Data section –
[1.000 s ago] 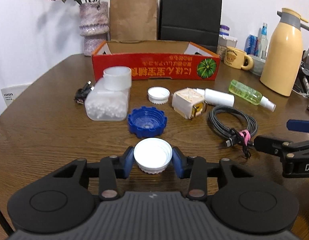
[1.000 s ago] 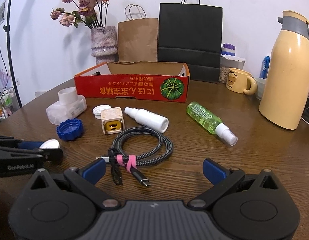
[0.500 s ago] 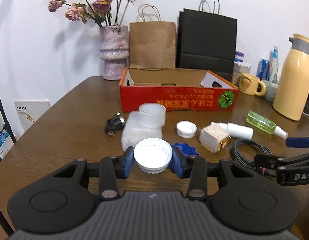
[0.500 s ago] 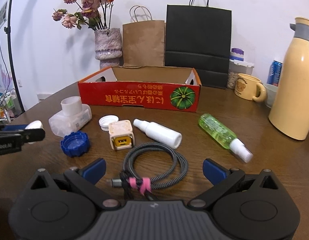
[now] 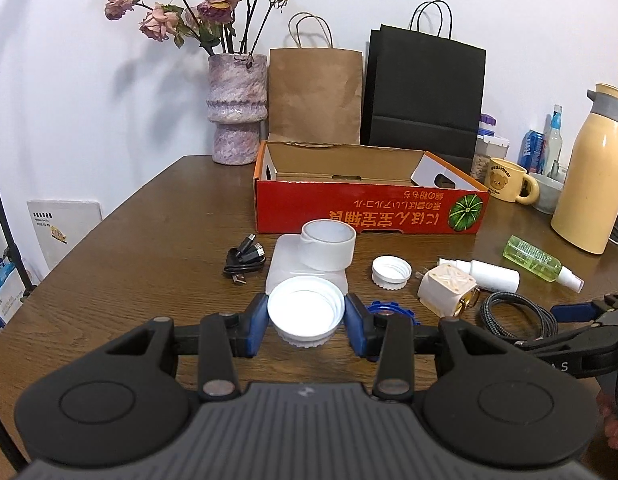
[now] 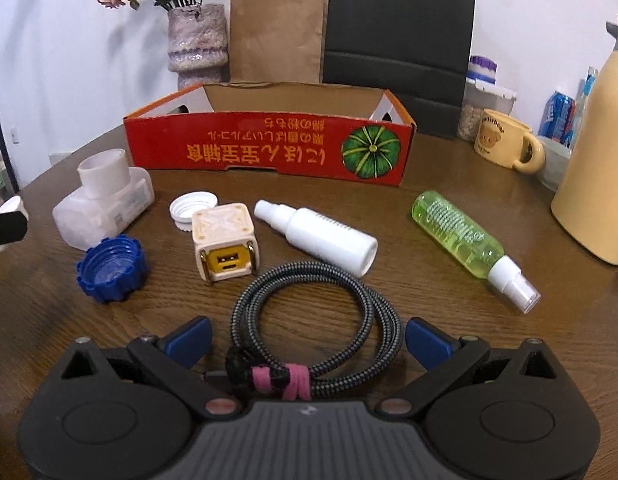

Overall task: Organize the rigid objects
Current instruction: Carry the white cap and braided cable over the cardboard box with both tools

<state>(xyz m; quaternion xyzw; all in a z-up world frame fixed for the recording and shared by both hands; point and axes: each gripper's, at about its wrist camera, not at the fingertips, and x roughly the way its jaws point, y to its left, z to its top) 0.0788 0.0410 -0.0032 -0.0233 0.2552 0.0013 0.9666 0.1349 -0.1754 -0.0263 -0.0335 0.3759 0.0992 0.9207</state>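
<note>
White cap (image 5: 305, 312) sits pinched between the blue pads of my left claw (image 5: 305, 322), open side up, lifted off the surface (image 5: 149, 264) and clear of everything below it. Just past the cap lies the frosted plastic container (image 5: 309, 260) on its side, its wide mouth facing up and back toward the red cardboard box (image 5: 369, 210), which stands open-topped near the far edge of the surface. A blue ridged lid (image 5: 389, 312) peeks out behind my left claw's right pad. A second, smaller white lid (image 5: 391, 272) lies between the container and the cream cube charger (image 5: 447, 294).

My right claw (image 6: 307, 340) is spread wide and grips nothing; the coiled braided cable (image 6: 317, 320), bound with a pink tie, lies on the surface in the gap between its pads, touching neither. Beyond it rest the charger, a white spray bottle (image 6: 321, 234) and a green spray bottle (image 6: 465, 240), both lying flat in front of the box. Toward the right edge stand a yellow mug (image 6: 505, 144) and a cream thermos (image 6: 597, 160).
</note>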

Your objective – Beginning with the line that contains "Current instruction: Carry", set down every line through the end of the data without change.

Solution –
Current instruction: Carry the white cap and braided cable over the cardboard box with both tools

<state>(xyz m; quaternion xyzw; all in a z-up world frame fixed for the recording and shared by both hands; point and axes: each gripper's, at about its wrist camera, not at the fingertips, and x roughly the way its jaws point, y to its left, z to its top) 0.0788 0.0410 -0.0032 -0.0233 0.2552 0.0013 0.9666 0.1349 -0.1754 -0.0263 -0.0335 0.3759 0.0992 0.9207</state>
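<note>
White cap (image 5: 305, 312) sits pinched between the blue pads of my left claw (image 5: 305, 322), open side up, lifted off the surface (image 5: 149, 264) and clear of everything below it. Just past the cap lies the frosted plastic container (image 5: 309, 260) on its side, its wide mouth facing up and back toward the red cardboard box (image 5: 369, 210), which stands open-topped near the far edge of the surface. A blue ridged lid (image 5: 389, 312) peeks out behind my left claw's right pad. A second, smaller white lid (image 5: 391, 272) lies between the container and the cream cube charger (image 5: 447, 294).

My right claw (image 6: 307, 340) is spread wide and grips nothing; the coiled braided cable (image 6: 317, 320), bound with a pink tie, lies on the surface in the gap between its pads, touching neither. Beyond it rest the charger, a white spray bottle (image 6: 321, 234) and a green spray bottle (image 6: 465, 240), both lying flat in front of the box. Toward the right edge stand a yellow mug (image 6: 505, 144) and a cream thermos (image 6: 597, 160).
</note>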

The exercise is done, with nothing left to add.